Il momento culminante è proprio sul cammino verso la morte ineluttabile del sole destinato fin dal suo sorgere alla morte oltre il tramonto. Ossia l’ordine del creato che per rifrazione contempla la sfera delle emozioni. Il processo è però schermato da verità illusive che sottraggono l’uomo alla realtà provocando dolore…il velo di maja.
Eliminare il diaframma che oscura la nostra visione è possibile?
Qui si inserisce il momento estetico, l’arte restituisce sollievo. Manlio Sgalambro nell’ascolto della musica, incontra una linea interpretativa di Schelling “L’intero sistema musicale si trova espresso anche nel sistema solare”.

Pierfranco Bruni Direttore scientifico presidente Comitato Nazionale Celebrazioni centenario Manlio Sgalambro Ministero della Cultura Mic


L’opera Il cavaliere dell’intelletto, scritta da Manlio Sgalambro, realizzata da Franco Battiato per la Regione Siciliana, andata in scena in prima nazionale il 20 settembre del 1994 nella Cattedrale di Palermo per l’ottavo centenario della nascita dell’imperatore Federico II, è espressione della metafisica musicale. Orienti e Grecità, linguaggio dell’anima scavo ermeneutico dell’infinitezza di suoni e colori di magica sicilianità  intimi simboli del filosofo lentiniano. 
Con il Cavaliere dell’intelletto si celebra una architettura mentale, un impero fatto di idee e di parole…..
Nell’atto di morire scompaiono i confini. L’impero che cercavo, l’impero senza confini, è Dio dunque?
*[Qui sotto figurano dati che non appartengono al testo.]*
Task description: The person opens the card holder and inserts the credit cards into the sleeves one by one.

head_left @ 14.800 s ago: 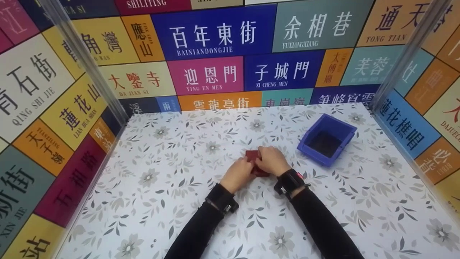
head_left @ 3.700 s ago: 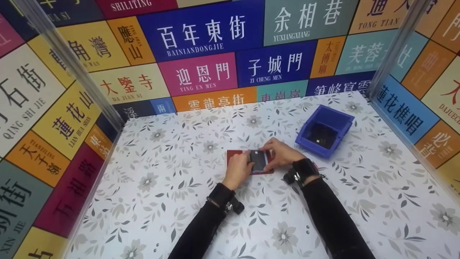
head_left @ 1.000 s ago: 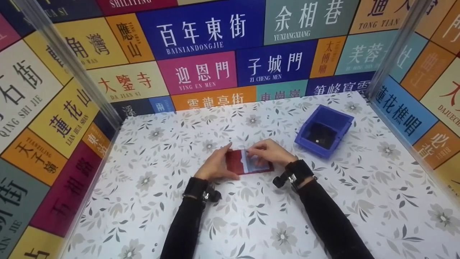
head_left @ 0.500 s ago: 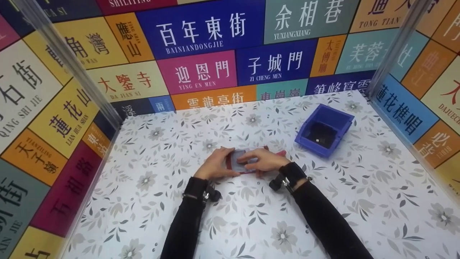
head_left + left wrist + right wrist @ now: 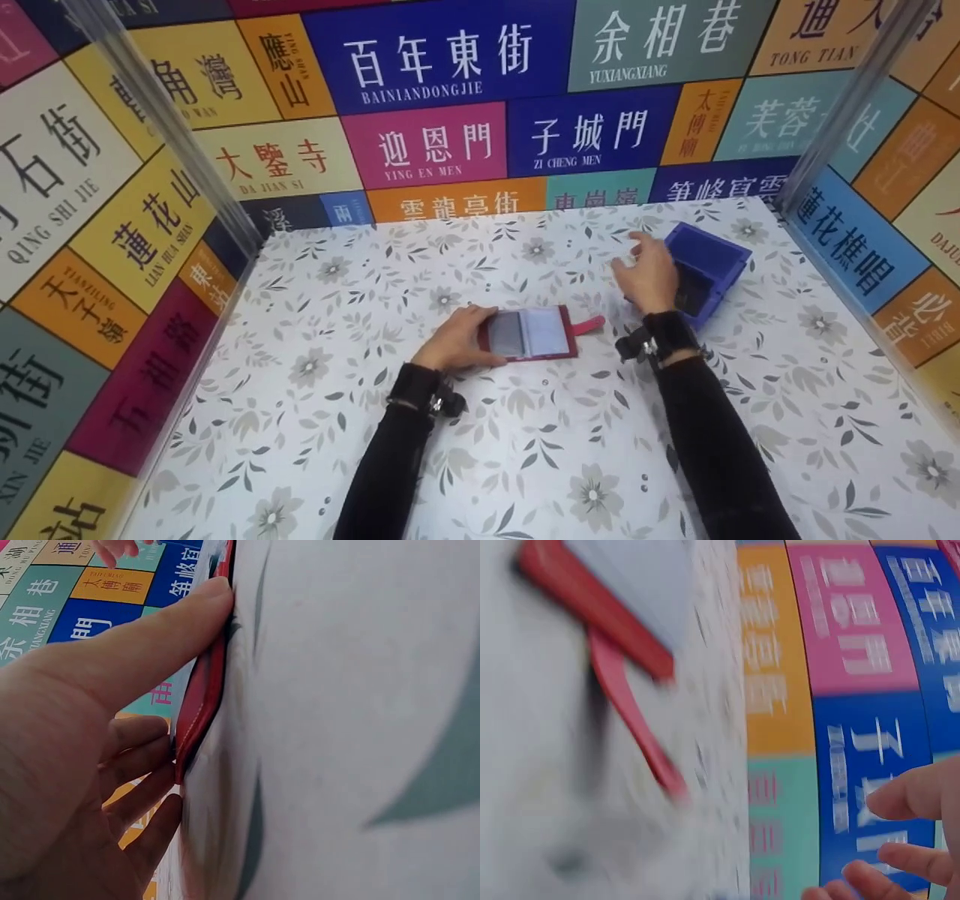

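A red card holder (image 5: 571, 341) lies unfolded on the floral tabletop, clear plastic sleeves facing up and its pink-red strap (image 5: 589, 325) sticking out to the right. My left hand (image 5: 456, 339) holds its left end, thumb along the near edge and fingers at the far side; the left wrist view shows the thumb (image 5: 165, 637) against the red edge. My right hand (image 5: 649, 274) is raised beside the blue bin (image 5: 709, 251), over its left wall, fingers loosely bent and nothing between them. In the right wrist view the strap (image 5: 634, 705) appears blurred.
The bin stands at the back right, with a dark inside partly hidden by my right hand. Printed sign panels (image 5: 435, 64) wall in the table (image 5: 360, 420) at the back and both sides, with clear corner posts.
My right hand has left the sleeves, which it was turning leftward, and moved right and back to the bin. The holder, shown folded far earlier, lies spread out. My left hand stays at its left end.
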`<action>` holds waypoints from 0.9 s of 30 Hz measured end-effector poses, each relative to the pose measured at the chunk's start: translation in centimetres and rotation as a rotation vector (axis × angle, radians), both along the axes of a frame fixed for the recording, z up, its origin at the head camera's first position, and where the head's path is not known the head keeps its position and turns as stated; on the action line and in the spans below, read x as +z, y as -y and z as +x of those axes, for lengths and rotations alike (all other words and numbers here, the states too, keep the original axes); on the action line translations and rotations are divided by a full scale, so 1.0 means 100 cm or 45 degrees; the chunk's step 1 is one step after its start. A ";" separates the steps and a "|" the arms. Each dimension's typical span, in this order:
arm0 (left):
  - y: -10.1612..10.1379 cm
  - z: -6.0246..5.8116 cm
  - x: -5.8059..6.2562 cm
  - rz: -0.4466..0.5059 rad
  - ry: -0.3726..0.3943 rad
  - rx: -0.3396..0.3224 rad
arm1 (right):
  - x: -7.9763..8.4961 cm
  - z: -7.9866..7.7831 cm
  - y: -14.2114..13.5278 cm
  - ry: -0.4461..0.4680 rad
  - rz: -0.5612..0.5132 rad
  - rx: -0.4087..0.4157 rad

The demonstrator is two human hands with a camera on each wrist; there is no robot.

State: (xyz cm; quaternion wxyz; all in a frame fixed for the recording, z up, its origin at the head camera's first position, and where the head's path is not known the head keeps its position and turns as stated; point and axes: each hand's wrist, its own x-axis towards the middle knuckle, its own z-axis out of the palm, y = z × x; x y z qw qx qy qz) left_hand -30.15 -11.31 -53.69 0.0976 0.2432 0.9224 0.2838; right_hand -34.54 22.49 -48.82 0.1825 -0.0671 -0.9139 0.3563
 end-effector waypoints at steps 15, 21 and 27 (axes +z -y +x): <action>-0.007 0.002 0.000 0.001 0.045 0.023 | -0.034 -0.035 -0.099 0.647 0.446 0.024; -0.006 0.001 0.001 -0.002 0.038 0.028 | -0.035 -0.033 -0.094 0.577 0.459 -0.009; -0.001 0.002 0.002 -0.006 0.044 0.042 | -0.036 -0.026 -0.077 0.371 0.463 -0.130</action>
E’ la coscienza di una vita spesa nell’attesa, ad innalzarsi nell’essere e nell’agire del filosofo, nato nel 1924 nella Lentini del siceliota Gorgia, uno dei maggiori sofisti greci (Leontinoi ,485 a.C – Larissa, 375 a.C.).  La nascita in un luogo che ha in sé  l’eterno mito della grecità all’interno della Mediterraneità, dove alcuna forma di identità rimane cristallizzata.
Nei fluttuanti Mediterranei Manlio Sgalambro assorbe una visione orientale all’interno della tradizione greca che è memoria e mito.